Mothers and Marimbas in "The Bight": Bishop's Danse Macabre

Academic journal article Twentieth Century Literature

Mothers and Marimbas in "The Bight": Bishop's Danse Macabre

Article excerpt

The impact of Elizabeth Bishops maternal loss on the symbolic order of her poetry is well established. Victoria Harrison (1993) pays attention to the various appearances of Bishop's mother, Gertrude Bulmer Bishop, in unpublished drafts such as "A mother made of dress-goods" and "Swan-boat ride" and in the short story "In the Village." Susan McCabe approaches Bishop in light of Freud's thinking about the fort-da game and Lacan's meconnaissance to argue that the lack of close parental relationships, particularly with her mother, was fundamental to Bishop's writing: "Bishop's vision and language ... are molded by the events of loss" (1994, 8).
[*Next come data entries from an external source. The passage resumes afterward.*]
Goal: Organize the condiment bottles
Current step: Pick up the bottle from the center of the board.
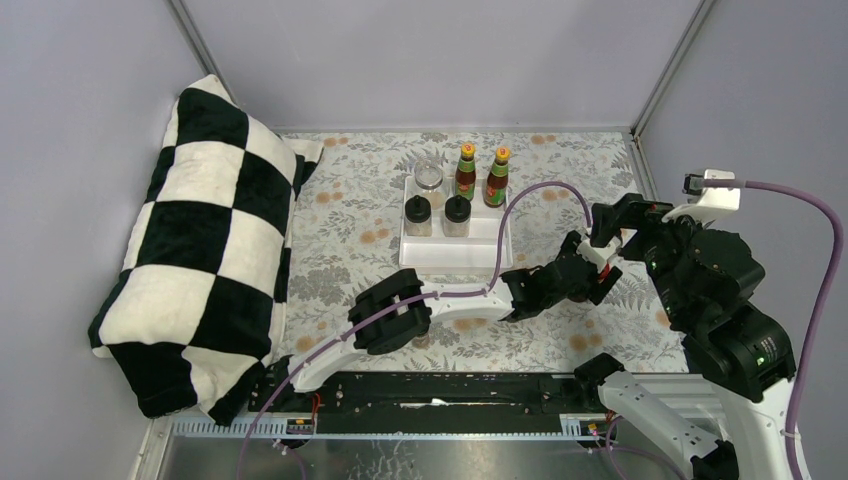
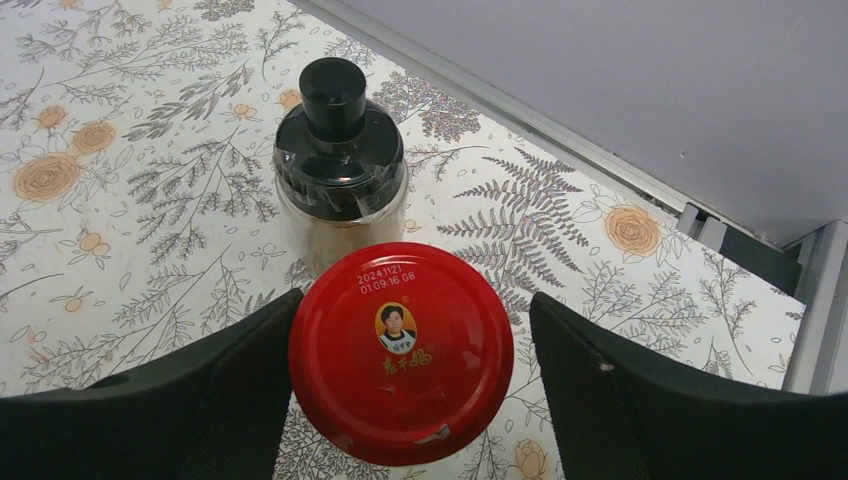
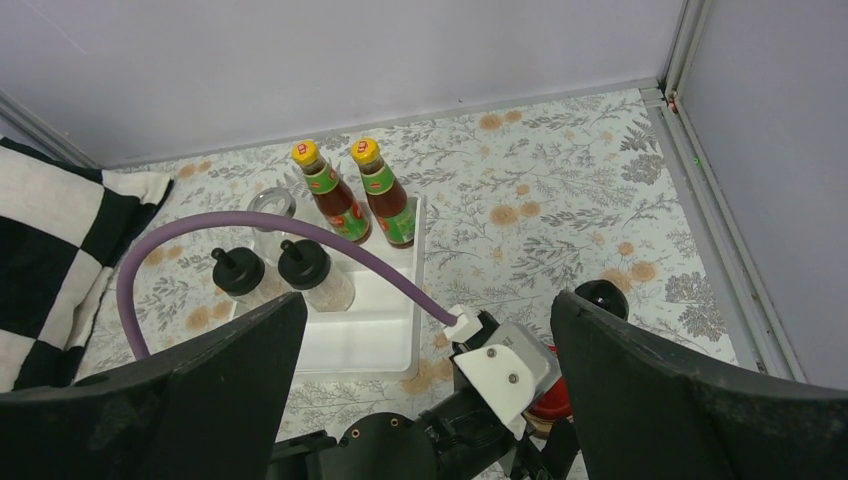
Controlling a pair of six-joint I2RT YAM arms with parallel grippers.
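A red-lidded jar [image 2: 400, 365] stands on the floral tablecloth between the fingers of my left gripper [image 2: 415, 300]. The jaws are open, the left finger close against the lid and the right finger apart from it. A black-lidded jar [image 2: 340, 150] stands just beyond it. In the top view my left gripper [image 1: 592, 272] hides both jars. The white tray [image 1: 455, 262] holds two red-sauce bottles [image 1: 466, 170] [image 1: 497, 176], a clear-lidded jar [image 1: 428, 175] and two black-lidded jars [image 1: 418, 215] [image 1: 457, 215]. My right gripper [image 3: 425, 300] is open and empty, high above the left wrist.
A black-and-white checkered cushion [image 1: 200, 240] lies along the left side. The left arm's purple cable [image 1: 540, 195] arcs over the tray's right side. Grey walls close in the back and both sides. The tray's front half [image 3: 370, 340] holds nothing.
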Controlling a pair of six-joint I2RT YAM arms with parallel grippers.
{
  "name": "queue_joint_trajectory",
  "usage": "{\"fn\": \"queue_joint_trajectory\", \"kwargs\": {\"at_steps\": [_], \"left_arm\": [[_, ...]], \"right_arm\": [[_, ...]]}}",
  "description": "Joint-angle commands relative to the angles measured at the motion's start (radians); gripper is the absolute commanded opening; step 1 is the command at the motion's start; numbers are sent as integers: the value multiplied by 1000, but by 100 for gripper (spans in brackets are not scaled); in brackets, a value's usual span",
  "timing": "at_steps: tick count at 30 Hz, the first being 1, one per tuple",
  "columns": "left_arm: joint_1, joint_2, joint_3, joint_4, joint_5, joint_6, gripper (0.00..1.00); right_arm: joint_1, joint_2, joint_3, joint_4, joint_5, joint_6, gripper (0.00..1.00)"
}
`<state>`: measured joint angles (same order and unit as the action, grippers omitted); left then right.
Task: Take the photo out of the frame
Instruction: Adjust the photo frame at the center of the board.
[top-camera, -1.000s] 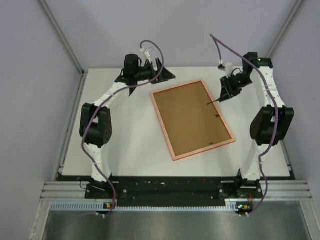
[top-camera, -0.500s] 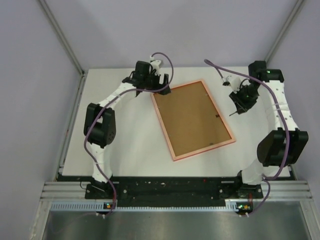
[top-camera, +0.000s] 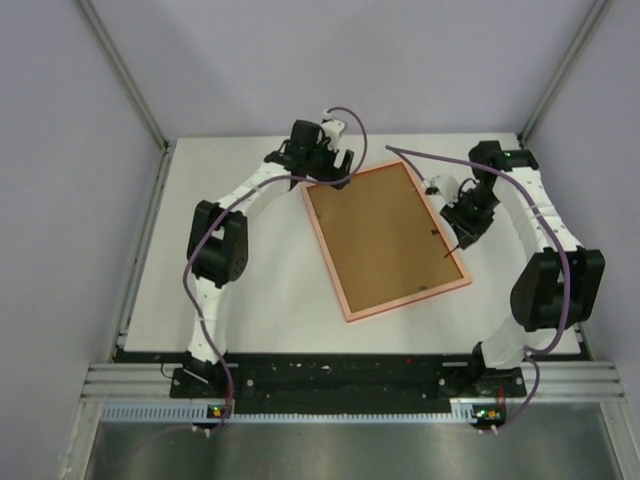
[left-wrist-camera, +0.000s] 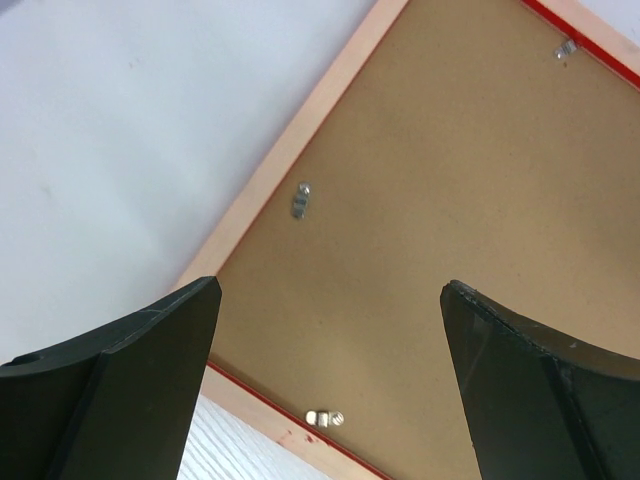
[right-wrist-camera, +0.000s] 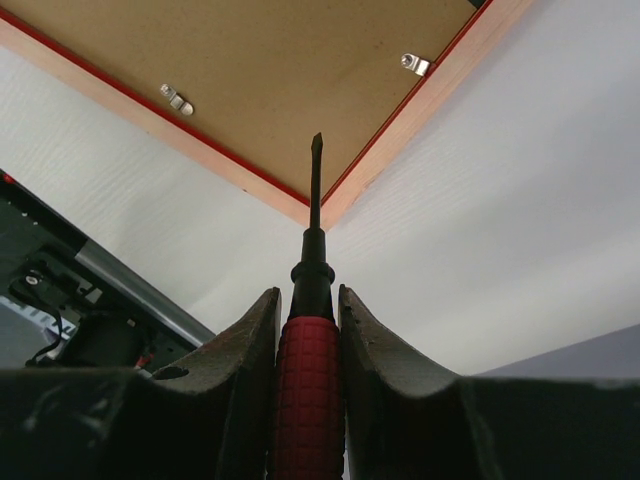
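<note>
The frame (top-camera: 385, 240) lies face down on the white table, showing a brown back with a reddish rim. The photo is hidden under that back. My left gripper (top-camera: 325, 172) hangs open over the frame's far left corner. In the left wrist view the brown back (left-wrist-camera: 450, 200) fills the gap between the open left gripper (left-wrist-camera: 330, 288) fingers. My right gripper (top-camera: 468, 218) is shut on a red-handled screwdriver (right-wrist-camera: 310, 350) beside the frame's right edge. In the right wrist view the blade points at a frame corner (right-wrist-camera: 320, 205), seemingly above it.
Small metal clips (left-wrist-camera: 299, 199) (left-wrist-camera: 324, 417) (right-wrist-camera: 176, 98) (right-wrist-camera: 414, 65) hold the back along the rim. Bare white table (top-camera: 250, 280) lies left of the frame. Grey walls enclose the table and a metal rail (top-camera: 330, 385) runs along the near edge.
My left gripper has moved right, onto the frame's far left corner. My right gripper has carried the screwdriver from over the frame's far right part to its right edge, nearer to me.
</note>
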<state>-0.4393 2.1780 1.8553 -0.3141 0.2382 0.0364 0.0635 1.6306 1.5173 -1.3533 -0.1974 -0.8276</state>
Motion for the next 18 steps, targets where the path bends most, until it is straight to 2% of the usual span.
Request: {"fn": "queue_joint_trajectory", "kwargs": {"at_steps": [1, 8, 18], "left_arm": [[7, 61, 103, 64, 45, 95, 98], [17, 183, 211, 75, 111, 152, 98], [66, 319, 350, 53, 193, 143, 98]], "right_arm": [[1, 20, 21, -83, -36, 33, 0], [2, 6, 4, -72, -59, 50, 0], [2, -32, -29, -75, -83, 64, 0]]}}
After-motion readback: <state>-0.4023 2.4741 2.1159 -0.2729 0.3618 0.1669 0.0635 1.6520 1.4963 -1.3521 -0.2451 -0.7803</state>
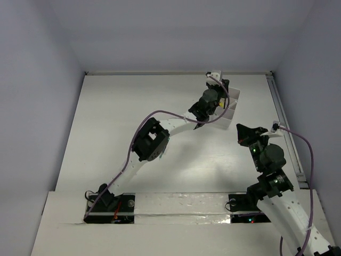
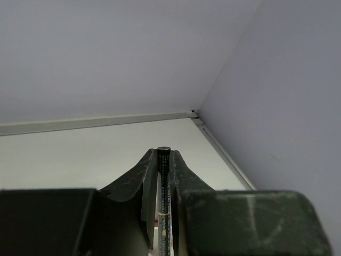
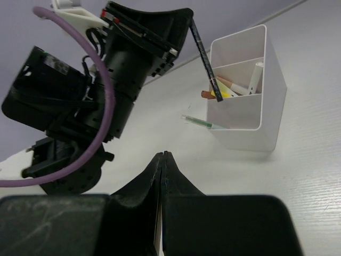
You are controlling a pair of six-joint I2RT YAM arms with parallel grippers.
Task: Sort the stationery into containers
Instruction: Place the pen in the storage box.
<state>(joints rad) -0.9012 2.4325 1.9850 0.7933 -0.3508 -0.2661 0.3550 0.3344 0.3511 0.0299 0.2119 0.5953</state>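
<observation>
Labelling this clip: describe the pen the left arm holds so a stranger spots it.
At the far right of the table stands a white divided box. Over it, the left gripper clamps a thin dark pen. Unlike the green pen lying beside the box, it is airborne.

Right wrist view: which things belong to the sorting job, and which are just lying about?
Job: dark pen in the left gripper; white divided box; pens inside it; thin green pen beside it.
Not the job: purple cable.
</observation>
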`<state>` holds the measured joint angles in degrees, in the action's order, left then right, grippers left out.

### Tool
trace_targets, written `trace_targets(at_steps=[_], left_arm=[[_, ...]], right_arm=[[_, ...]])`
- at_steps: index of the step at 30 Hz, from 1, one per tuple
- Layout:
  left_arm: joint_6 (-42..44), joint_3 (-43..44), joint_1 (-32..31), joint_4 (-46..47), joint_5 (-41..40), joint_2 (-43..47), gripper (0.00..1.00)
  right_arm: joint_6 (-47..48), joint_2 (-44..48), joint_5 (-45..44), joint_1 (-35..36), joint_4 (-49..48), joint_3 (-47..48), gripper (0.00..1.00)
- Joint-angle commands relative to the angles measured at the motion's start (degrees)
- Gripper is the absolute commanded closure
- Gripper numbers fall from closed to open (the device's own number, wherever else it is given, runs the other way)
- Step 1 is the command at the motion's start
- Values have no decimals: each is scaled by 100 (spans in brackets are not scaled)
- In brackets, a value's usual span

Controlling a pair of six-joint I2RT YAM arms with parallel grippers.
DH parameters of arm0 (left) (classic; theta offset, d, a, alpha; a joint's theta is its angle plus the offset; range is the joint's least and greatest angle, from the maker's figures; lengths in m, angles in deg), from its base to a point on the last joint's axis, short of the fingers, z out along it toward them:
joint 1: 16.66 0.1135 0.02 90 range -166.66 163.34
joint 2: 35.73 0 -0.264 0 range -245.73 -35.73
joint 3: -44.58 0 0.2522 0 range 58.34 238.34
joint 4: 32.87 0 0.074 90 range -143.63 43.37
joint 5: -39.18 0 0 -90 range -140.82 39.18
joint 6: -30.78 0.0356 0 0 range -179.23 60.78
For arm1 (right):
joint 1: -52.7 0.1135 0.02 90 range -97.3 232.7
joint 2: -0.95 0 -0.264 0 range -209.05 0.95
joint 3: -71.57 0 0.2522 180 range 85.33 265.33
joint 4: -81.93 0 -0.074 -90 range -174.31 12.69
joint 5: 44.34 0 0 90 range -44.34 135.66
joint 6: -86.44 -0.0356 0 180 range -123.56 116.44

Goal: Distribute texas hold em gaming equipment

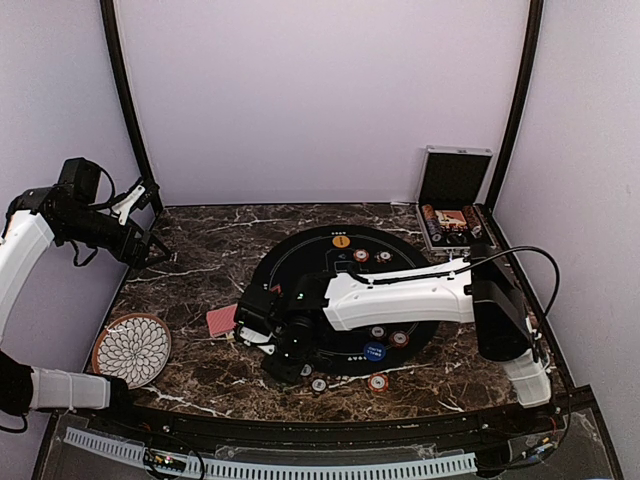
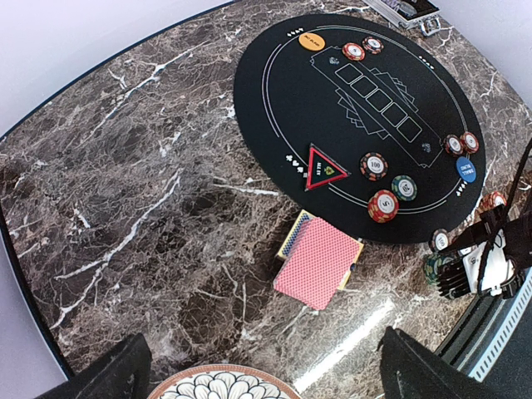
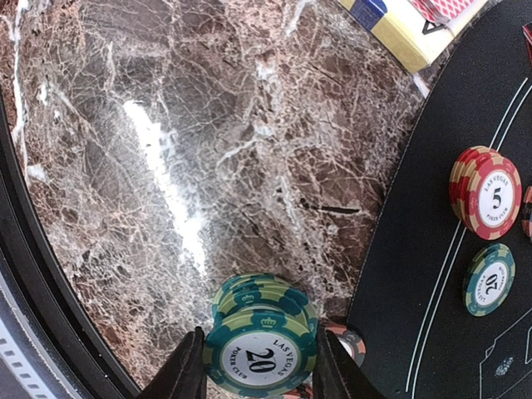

Marilyn May Lombardi finds in Bishop's elegiac works "the uncanny power to evoke the absent mother and the inexpressible pain of her loss" (1995, 19). Dissenting from the view that Bishop was grief-stricken by early trauma, Diana Fuss does acknowledge that Bishop's mother's death was formative in other ways, writing perceptively about "One Art" as "not a lament over loss but a desire for it" (2013). Most recently, Sandra Barry has argued that Bishop's mother "hovers over, haunts, and inhabits published poems" as well as peripheral works, proposing that "Gertrude was time. Gertrude was voice. Bishop learned about ebb and flow, now and then, sound and silence from her mother" (2014,108,109).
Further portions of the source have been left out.